## Task goal
In the entries below, count every line containing "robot". Reply with the number alone.

Items from a dataset:
========================================================================

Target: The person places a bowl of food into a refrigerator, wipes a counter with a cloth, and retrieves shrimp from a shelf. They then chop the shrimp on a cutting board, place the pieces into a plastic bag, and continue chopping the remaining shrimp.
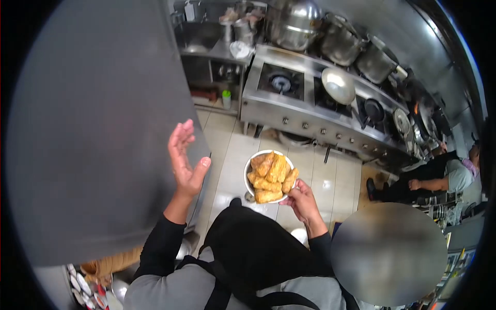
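Note:
My right hand [304,200] grips the rim of a white bowl [246,174] at its lower right side, with the thumb near the top edge. Golden-brown fried rolls [268,173] are heaped in the bowl, several of them rising above the rim. The bowl is held in front of my body, over the tiled floor. My left hand [185,160] is raised to the left of the bowl, apart from it, fingers and thumb spread with nothing in them. It is close to the edge of a large grey panel [103,129].
Ahead stands a steel stove [294,111] with a wok [338,85], a black frying pan [373,109] and large pots [341,41]. A sink [199,36] is at the back left. Another person [429,178] stands at the right. A blurred round patch covers the lower right.

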Tool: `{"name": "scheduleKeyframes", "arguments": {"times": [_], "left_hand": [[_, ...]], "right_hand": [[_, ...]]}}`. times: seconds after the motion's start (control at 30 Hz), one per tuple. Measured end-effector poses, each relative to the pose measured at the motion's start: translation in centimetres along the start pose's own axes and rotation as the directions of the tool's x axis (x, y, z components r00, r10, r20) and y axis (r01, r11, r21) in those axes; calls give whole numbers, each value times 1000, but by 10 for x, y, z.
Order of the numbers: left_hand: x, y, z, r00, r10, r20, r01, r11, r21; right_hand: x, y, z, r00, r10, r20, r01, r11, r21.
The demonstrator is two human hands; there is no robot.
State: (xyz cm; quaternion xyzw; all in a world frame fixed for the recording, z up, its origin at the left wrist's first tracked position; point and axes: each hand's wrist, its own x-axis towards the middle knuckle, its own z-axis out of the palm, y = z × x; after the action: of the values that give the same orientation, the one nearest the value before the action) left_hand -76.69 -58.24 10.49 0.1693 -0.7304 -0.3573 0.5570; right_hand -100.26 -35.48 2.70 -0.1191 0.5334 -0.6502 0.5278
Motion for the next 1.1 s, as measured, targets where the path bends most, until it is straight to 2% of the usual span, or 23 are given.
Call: {"name": "scheduleKeyframes", "arguments": {"times": [0.07, 0.13, 0.17, 0.2, 0.27, 0.33, 0.37, 0.4, 0.47, 0.53, 0.6, 0.63, 0.67, 0.73, 0.8, 0.83, 0.87, 0.93, 0.97, 1.0, 1.03, 1.07, 1.1], "left_hand": [[50, -5, 14, 998, 59, 9, -59, 996, 62], [108, -18, 29, 975, 201, -92, -172, 951, 255], [129, -26, 33, 966, 229, -121, -182, 932, 313], [149, -34, 37, 968, 221, -123, -170, 928, 330], [182, -47, 48, 926, 266, -269, -130, 891, 434], [193, -56, 58, 900, 279, -335, -30, 807, 590], [197, -65, 64, 874, 321, -366, -47, 803, 594], [200, -68, 67, 835, 239, -496, 22, 885, 464], [202, -73, 71, 838, 170, -518, 41, 928, 371], [210, -67, 83, 779, 183, -600, 120, 895, 429], [217, -63, 90, 748, 210, -630, 124, 888, 443], [217, -57, 100, 733, 244, -635, 106, 881, 461], [220, -52, 114, 649, 249, -719, 130, 895, 427], [197, -40, 127, 616, 213, -758, 142, 917, 374], [174, -11, 143, 565, 238, -790, 172, 903, 394], [160, 7, 155, 503, 231, -833, 194, 909, 369], [139, 22, 163, 495, 276, -824, 168, 900, 402], [127, 67, 204, 323, 203, -924, 240, 927, 287], [125, 86, 222, 204, 212, -956, 243, 935, 259], [116, 80, 211, 95, 192, -977, 263, 942, 211], [77, 99, 220, 239, 215, -947, 250, 929, 274], [49, 117, 220, 464, 219, -858, 160, 932, 324], [47, 119, 228, 163, 448, -879, 313, 822, 477]], "right_hand": [[30, -17, -13, 1000, 5, 11, -5, 1000, 1], [71, -36, -18, 999, 15, 42, -16, 1000, 11], [91, -45, -20, 998, 30, 56, -31, 1000, 2], [112, -53, -20, 996, 48, 69, -48, 999, 1], [157, -76, -20, 994, 6, 107, -3, 1000, -30], [199, -100, -18, 992, 32, 121, -26, 998, -57], [229, -106, -26, 984, 51, 171, -38, 996, -78], [258, -110, -33, 971, 66, 232, -45, 995, -94], [305, -135, -30, 951, 137, 279, -97, 984, -151], [353, -156, -34, 895, 213, 392, -133, 966, -222], [397, -182, -28, 835, 288, 468, -105, 920, -378], [415, -196, -27, 789, 311, 530, -92, 912, -399], [435, -207, -23, 735, 346, 583, -85, 900, -427], [470, -225, -19, 711, 431, 555, -112, 849, -516], [491, -226, -8, 634, 501, 589, -118, 815, -567], [498, -233, -5, 617, 528, 583, -121, 796, -593], [505, -235, -4, 572, 546, 613, -104, 789, -606], [512, -237, 3, 486, 588, 647, -114, 777, -619], [505, -243, 11, 499, 600, 626, -109, 760, -641], [513, -213, 22, 463, 623, 630, -125, 750, -650], [511, -214, 25, 453, 650, 610, -121, 723, -681], [511, -210, 34, 446, 669, 594, -113, 701, -704], [511, -200, 37, 410, 681, 607, -102, 695, -712]]}}
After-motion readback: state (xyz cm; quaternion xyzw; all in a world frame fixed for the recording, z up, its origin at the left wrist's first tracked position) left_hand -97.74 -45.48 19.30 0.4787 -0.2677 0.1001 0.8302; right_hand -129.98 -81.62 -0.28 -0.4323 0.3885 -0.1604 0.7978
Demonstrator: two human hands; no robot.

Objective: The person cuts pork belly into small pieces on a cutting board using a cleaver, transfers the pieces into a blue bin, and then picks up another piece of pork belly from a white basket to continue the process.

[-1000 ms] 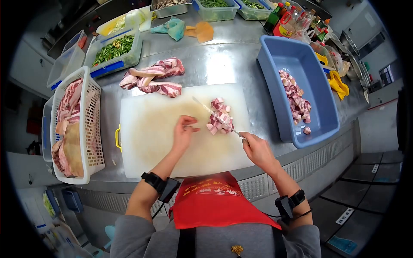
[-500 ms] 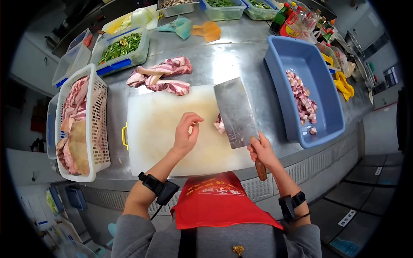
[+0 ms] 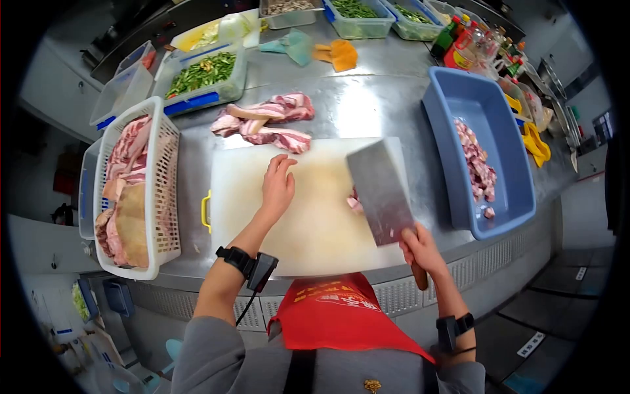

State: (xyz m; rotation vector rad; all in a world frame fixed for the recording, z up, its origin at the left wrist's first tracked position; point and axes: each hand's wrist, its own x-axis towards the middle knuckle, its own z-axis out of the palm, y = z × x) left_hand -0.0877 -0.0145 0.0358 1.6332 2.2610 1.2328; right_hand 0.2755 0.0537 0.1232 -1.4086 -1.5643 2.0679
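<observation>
My right hand point(image 3: 421, 247) is wrapped round the wooden handle of a broad cleaver point(image 3: 379, 194). The blade is over the right part of the white cutting board point(image 3: 295, 253). Beside the blade's left edge a small piece of pork point(image 3: 355, 202) shows, the rest of it hidden under the steel. My left hand point(image 3: 278, 182) holds nothing and is above the board, fingers apart and pointing at the raw pork strips point(image 3: 279, 108). Those strips lie on the steel table just behind the board; my fingertips look close to the nearest one, but contact cannot be made out.
On the left stands a white basket point(image 3: 155, 253) of pork slabs. A blue tub point(image 3: 461, 190) at the right contains diced pork. Further back are a container of cut green vegetables point(image 3: 200, 75), teal and orange cloths point(image 3: 336, 54), and several sauce bottles point(image 3: 446, 36).
My left hand has moved away from the cleaver, towards the pork strips, and its fingers have straightened. The cleaver stays over the board's right side. The whole view has shifted slightly.
</observation>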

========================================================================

## Output for this task
2